■ **YOUR OBJECTIVE**
First find the line with "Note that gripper" in the entries below, then set down exactly every line through the line with "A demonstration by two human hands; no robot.", that line included.

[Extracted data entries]
= = = =
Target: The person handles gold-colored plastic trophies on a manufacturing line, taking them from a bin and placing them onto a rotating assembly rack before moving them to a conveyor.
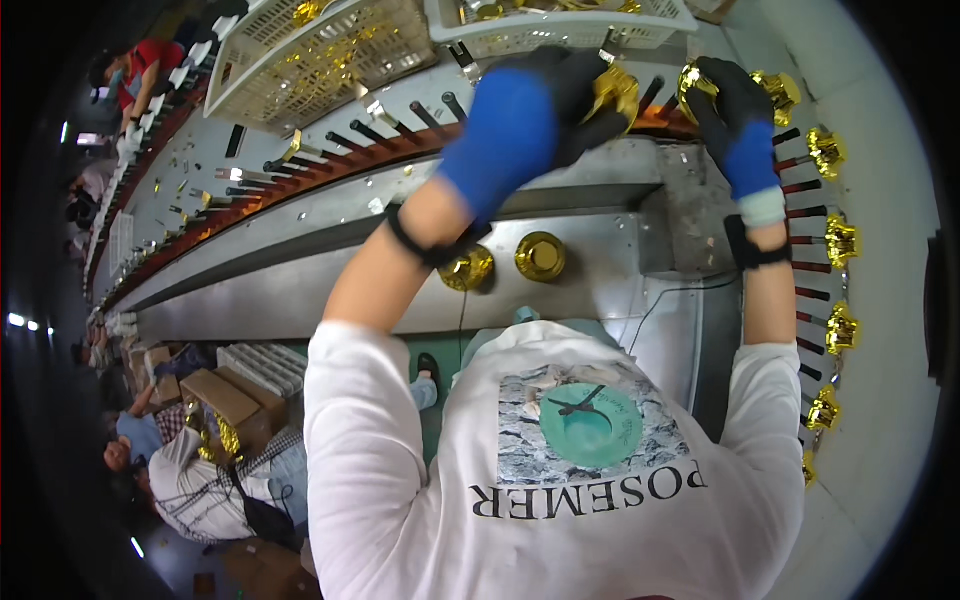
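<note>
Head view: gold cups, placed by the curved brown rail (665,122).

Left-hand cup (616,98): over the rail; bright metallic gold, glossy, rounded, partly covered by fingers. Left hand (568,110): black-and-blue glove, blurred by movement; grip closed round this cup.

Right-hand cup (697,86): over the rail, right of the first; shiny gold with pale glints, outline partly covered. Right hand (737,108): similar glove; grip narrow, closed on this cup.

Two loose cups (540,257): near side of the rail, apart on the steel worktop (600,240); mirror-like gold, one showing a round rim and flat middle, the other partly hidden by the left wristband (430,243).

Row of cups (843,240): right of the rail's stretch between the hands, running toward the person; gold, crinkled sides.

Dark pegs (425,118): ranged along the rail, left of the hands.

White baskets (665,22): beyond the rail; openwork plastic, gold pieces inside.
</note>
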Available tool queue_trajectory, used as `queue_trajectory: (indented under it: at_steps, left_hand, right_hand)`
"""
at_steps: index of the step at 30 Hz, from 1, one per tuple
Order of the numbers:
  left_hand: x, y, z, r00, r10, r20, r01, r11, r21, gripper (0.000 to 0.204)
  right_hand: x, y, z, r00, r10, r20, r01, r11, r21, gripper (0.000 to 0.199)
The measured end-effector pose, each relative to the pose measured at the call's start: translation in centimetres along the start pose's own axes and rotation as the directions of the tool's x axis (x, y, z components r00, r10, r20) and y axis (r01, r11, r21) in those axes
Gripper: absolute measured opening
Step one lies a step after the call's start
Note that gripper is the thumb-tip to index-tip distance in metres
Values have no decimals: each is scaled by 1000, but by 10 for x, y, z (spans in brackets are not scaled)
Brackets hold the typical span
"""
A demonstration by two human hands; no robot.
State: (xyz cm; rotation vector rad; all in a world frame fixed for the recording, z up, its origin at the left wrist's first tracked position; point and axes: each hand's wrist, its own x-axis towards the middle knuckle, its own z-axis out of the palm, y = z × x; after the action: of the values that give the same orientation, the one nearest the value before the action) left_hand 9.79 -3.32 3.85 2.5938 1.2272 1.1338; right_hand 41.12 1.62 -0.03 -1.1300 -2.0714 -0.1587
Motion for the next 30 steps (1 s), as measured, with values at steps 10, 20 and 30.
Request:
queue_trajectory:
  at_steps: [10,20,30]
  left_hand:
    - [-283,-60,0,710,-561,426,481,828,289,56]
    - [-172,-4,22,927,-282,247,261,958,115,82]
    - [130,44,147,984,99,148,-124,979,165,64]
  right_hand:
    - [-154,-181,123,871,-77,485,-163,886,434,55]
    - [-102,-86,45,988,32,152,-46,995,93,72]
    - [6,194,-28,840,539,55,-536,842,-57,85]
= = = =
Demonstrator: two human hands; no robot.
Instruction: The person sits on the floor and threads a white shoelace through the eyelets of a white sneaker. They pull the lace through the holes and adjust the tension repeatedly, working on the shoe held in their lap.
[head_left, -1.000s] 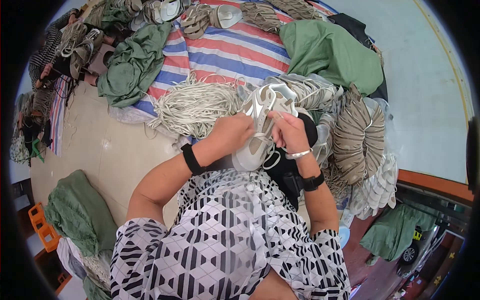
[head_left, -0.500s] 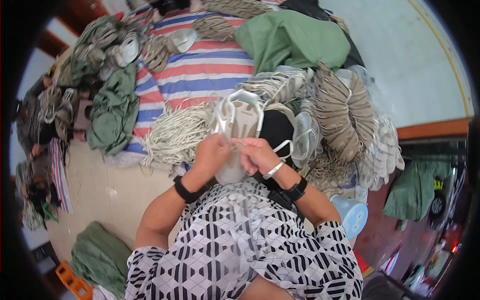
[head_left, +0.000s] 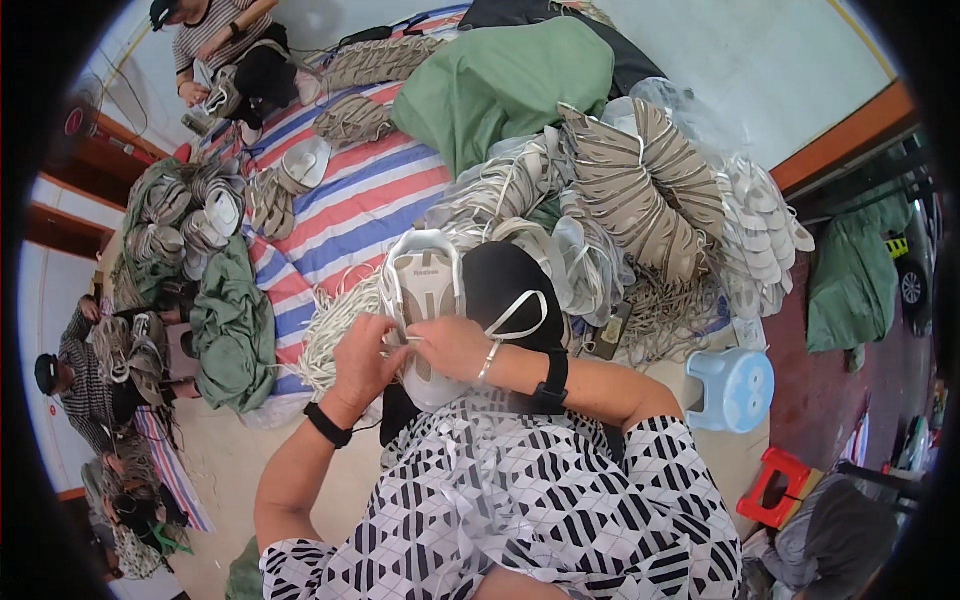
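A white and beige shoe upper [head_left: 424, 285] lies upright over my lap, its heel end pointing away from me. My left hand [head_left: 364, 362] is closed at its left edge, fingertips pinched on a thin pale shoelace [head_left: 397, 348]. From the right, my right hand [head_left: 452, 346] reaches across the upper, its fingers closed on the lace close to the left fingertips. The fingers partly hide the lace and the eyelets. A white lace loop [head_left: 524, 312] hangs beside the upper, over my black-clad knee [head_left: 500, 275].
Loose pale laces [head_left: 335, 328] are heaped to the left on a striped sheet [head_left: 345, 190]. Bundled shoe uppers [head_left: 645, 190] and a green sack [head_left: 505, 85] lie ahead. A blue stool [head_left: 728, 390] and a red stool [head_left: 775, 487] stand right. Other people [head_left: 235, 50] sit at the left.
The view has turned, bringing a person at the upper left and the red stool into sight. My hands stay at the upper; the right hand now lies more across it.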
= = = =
■ **RESPONSE**
Note that gripper is the thumb-tip to index-tip distance in metres
Values have no decimals: each is scaled by 1000, but by 10 for x, y, z (spans in brackets are not scaled)
Brackets hold the typical span
"""
A demonstration by two human hands; no robot.

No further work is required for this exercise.